→ **Problem requirements**
Every line of the data should be written out exactly, with the pictures left out.

*** Block opens ***

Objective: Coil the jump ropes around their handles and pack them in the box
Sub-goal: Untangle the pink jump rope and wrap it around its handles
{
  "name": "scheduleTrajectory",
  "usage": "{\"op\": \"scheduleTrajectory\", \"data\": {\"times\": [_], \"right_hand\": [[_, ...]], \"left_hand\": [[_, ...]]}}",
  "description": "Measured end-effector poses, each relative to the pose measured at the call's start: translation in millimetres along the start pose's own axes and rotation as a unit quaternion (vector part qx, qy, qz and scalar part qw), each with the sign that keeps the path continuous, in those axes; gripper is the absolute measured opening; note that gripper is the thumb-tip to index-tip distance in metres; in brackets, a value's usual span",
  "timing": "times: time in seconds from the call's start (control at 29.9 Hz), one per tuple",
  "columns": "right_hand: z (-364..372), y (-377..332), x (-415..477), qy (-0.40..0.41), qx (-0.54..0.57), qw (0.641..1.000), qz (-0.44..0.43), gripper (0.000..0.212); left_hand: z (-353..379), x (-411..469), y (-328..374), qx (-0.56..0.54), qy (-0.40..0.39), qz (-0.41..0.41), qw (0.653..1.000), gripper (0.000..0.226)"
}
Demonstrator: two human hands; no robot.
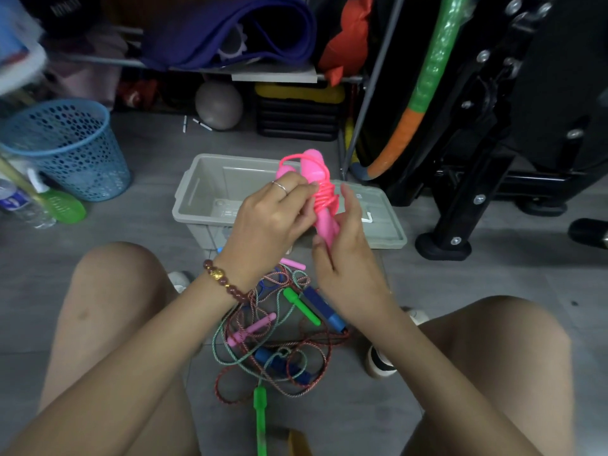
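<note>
I hold a pink jump rope [316, 172] upright above the grey plastic box [197, 192], its two handles together with pink cord coiled around their middle. My left hand [273, 218] pinches the cord at the coil. My right hand [345, 255] grips the lower ends of the handles. On the floor between my knees lies a tangle of other jump ropes [279, 340] with green, blue and pink handles and striped cords. The box stands open just beyond my hands.
A blue mesh waste basket [69, 146] stands at the left with a plastic bottle and a green paddle beside it. Black exercise equipment [477, 159] fills the right. Shelving with a purple mat, a ball and a black-and-yellow case lies behind the box.
</note>
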State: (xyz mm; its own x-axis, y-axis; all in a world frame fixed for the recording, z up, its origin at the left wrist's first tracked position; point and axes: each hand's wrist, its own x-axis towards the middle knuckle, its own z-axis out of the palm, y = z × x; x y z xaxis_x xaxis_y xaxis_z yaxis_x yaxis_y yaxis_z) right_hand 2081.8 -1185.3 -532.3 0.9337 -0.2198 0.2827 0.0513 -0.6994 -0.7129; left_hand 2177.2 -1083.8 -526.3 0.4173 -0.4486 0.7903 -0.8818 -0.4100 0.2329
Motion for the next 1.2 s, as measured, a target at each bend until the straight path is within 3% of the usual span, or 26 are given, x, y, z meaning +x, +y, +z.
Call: {"op": "scheduleTrajectory", "data": {"times": [0.3,0.5,0.67,0.97,1.2], "right_hand": [[1.8,-1.3,-3.1,0.049,-0.148,0.986,-0.054,0.07],[-0.4,5.2,-2.3,0.033,-0.189,0.98,-0.05,0.071],[0.9,5.8,-3.0,0.027,-0.194,0.979,-0.059,0.068],[-2.7,4.2,-2.0,0.014,-0.212,0.975,-0.061,0.069],[-6.3,6.4,-1.3,0.003,-0.233,0.971,-0.06,0.07]], "left_hand": [[-4.7,2.9,0.7,-0.028,-0.012,-0.024,0.999,0.016],[-8.0,2.9,-4.6,-0.051,-0.06,-0.017,0.997,0.011],[-13.6,3.3,-9.7,-0.03,-0.054,0.019,0.998,0.014],[-11.3,4.3,-5.5,-0.117,-0.06,-0.193,0.972,0.012],[-8.2,6.9,-11.5,-0.169,-0.164,-0.149,0.96,0.008]]}}
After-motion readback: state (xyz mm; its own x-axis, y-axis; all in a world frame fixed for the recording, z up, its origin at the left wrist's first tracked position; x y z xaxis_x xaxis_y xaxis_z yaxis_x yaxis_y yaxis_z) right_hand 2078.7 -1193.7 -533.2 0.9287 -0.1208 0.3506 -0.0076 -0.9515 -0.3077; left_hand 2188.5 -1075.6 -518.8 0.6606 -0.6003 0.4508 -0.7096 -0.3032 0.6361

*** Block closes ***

→ **Answer area**
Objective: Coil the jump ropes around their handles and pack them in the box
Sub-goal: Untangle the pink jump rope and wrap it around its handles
{
  "name": "scheduleTrajectory",
  "usage": "{\"op\": \"scheduleTrajectory\", \"data\": {\"times\": [_], \"right_hand\": [[_, ...]], \"left_hand\": [[_, ...]]}}",
  "description": "Measured end-effector poses, each relative to the pose measured at the call's start: translation in millimetres along the start pose's own axes and rotation as a unit quaternion (vector part qx, qy, qz and scalar part qw), each with the sign that keeps the path continuous, in those axes; gripper is the absolute measured opening; note that gripper is the thumb-tip to index-tip distance in metres; in brackets, a value's usual span",
  "timing": "times: time in seconds from the call's start (control at 29.9 Hz), one per tuple",
  "columns": "right_hand: z (-364..372), y (-377..332), x (-415..477), qy (-0.40..0.41), qx (-0.54..0.57), qw (0.641..1.000), qz (-0.44..0.43), gripper (0.000..0.212); left_hand: z (-353..379), x (-411..469), y (-328..374), qx (-0.56..0.54), qy (-0.40..0.39), qz (-0.41..0.41), qw (0.653..1.000), gripper (0.000..0.226)"
}
Demonstrator: two human hands; no robot.
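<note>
I hold a pink jump rope [316, 172] upright above the grey plastic box [197, 192], its two handles together with pink cord coiled around their middle. My left hand [273, 218] pinches the cord at the coil. My right hand [345, 255] grips the lower ends of the handles. On the floor between my knees lies a tangle of other jump ropes [279, 340] with green, blue and pink handles and striped cords. The box stands open just beyond my hands.
A blue mesh waste basket [69, 146] stands at the left with a plastic bottle and a green paddle beside it. Black exercise equipment [477, 159] fills the right. Shelving with a purple mat, a ball and a black-and-yellow case lies behind the box.
</note>
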State: (xyz mm; its own x-axis, y-axis; all in a world frame fixed for the recording, z up, its origin at the left wrist's first tracked position; point and axes: each hand's wrist, its own x-axis towards the middle knuckle, its own z-axis out of the palm, y = z × x; x y z xaxis_x xaxis_y xaxis_z yaxis_x yaxis_y yaxis_z) right_hand 2081.8 -1185.3 -532.3 0.9337 -0.2198 0.2827 0.0513 -0.6994 -0.7129; left_hand 2177.2 -1083.8 -526.3 0.4173 -0.4486 0.7903 -0.8818 -0.4100 0.2329
Motion for the next 1.2 s, as measured, a target at each bend until the straight path is within 3% of the usual span, or 26 are given, x, y, z meaning +x, +y, +z.
Call: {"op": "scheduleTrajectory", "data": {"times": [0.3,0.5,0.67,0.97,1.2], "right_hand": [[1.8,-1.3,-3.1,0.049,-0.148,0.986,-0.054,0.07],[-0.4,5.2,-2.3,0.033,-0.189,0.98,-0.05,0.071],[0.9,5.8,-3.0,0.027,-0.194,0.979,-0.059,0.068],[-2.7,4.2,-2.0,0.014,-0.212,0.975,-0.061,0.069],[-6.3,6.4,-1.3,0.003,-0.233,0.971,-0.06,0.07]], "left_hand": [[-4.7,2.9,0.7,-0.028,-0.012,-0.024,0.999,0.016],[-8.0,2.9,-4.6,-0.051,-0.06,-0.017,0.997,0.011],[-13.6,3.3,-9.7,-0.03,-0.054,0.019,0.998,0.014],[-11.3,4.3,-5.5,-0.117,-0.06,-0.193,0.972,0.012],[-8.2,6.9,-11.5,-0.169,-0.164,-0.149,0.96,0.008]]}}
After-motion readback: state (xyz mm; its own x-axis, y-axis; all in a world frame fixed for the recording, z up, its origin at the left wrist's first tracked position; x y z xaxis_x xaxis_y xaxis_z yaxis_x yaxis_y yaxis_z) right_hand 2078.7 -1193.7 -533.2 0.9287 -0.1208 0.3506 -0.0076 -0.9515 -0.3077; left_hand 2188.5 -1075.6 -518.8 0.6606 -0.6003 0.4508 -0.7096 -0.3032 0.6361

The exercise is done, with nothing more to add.